Incident Response and Forensic Analyst, CSIRT Member

Swiss Post Cybersecurity provides security solutions to protect digital assets and data, all developed and operated in Switzerland. Formed in 2024 from terreActive and Hacknowledge, we are a Swiss Post subsidiary headquartered in Aarau, with offices in Morges, Zurich and Luxembourg. We enhance cyber resilience with Swiss precision and innovation.

With more than 150 employees, we pool our expertise and experience to drive cybersecurity forward. Join our growing team and defend the digital future with us!

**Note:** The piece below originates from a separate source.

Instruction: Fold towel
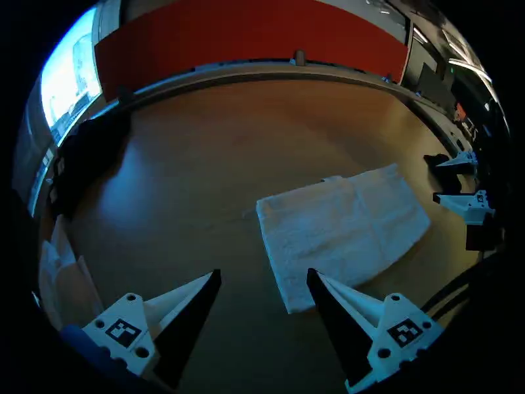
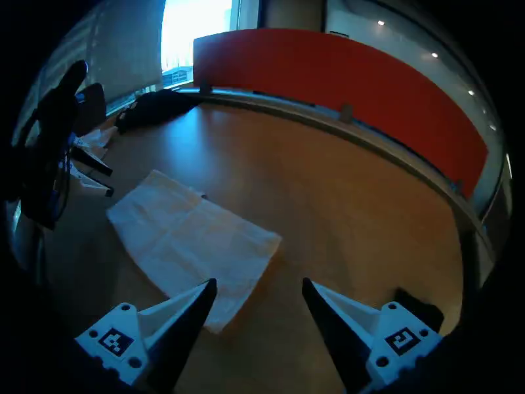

We are looking for an Incident Response and Forensic Analyst to join our Incident Response Team immediately or by arrangement. The ideal candidate will bring solid expertise and experience to help protect our customers from cyberattacks.

Tasks

• Carify doubts about suspicious behaviors or confirmed incidents on workstations or information systems
• Assist clients in managing security incidents, including APTs, ransomware, BECs and more
• Conduct proactive threat hunting to identify past or ongoing compromises
• Build and deliver training sessions in academic or professional environments
• Lead kickoff meetings and present clear and actionable analyses to clients (primarily in French or English)
• Provide pragmatic recommendations, such as developing reconstruction plans for compromised environments
• Enhance team expertise by enriching methodologies, sharing research (tools/articles/insights), and developing/testing tools
• Collaborating closely with the SOC to improve real-time detection capabilities
• Promote CSIRT activities through impactful publications
  
  
  

Requirements

• At least 3 years in SOC/CERT environment (including 2 years in participating in CSIRT/CERT activities) or handling advanced cyber threats (APTs, ransomware, BECs, etc.)
• Deep understanding of operating system internals and/or reverse engineering techniques such as Windows systems (e.g Win32API or internals), Active Directory, with GNU\Linux systems etc
• Familiarity with incident response tools and processes (e.g., Velociraptor, KAPE, Plaso).
• Proficiency in scripting or development to automate repetitive tasks such as intrusion detection scenarios
• Strong verbal and written communication skills in French (C1) and English (C1). German is a plus
• Bonus: Familiarity with MacOS, mobile forensics (Android/iOS), or public cloud environments (Azure/AWS/GCP) is a plus
• Swiss residents only and willing to participate in 24x7 on-call duty, with potential emergency travel to specific locations.
• Bachelor’s or Master’s degree in a relevant field and/or certifications are a plus
  
  
  

Benefits

• Independent work in a small, well-coordinated team
• A central location in Morges with facilities all over Switzerland
• Flexible working hours and remote work options
• Time and budget for targeted internal and external training
  
  
  

We are filling this position without the help of external recruitment agencies.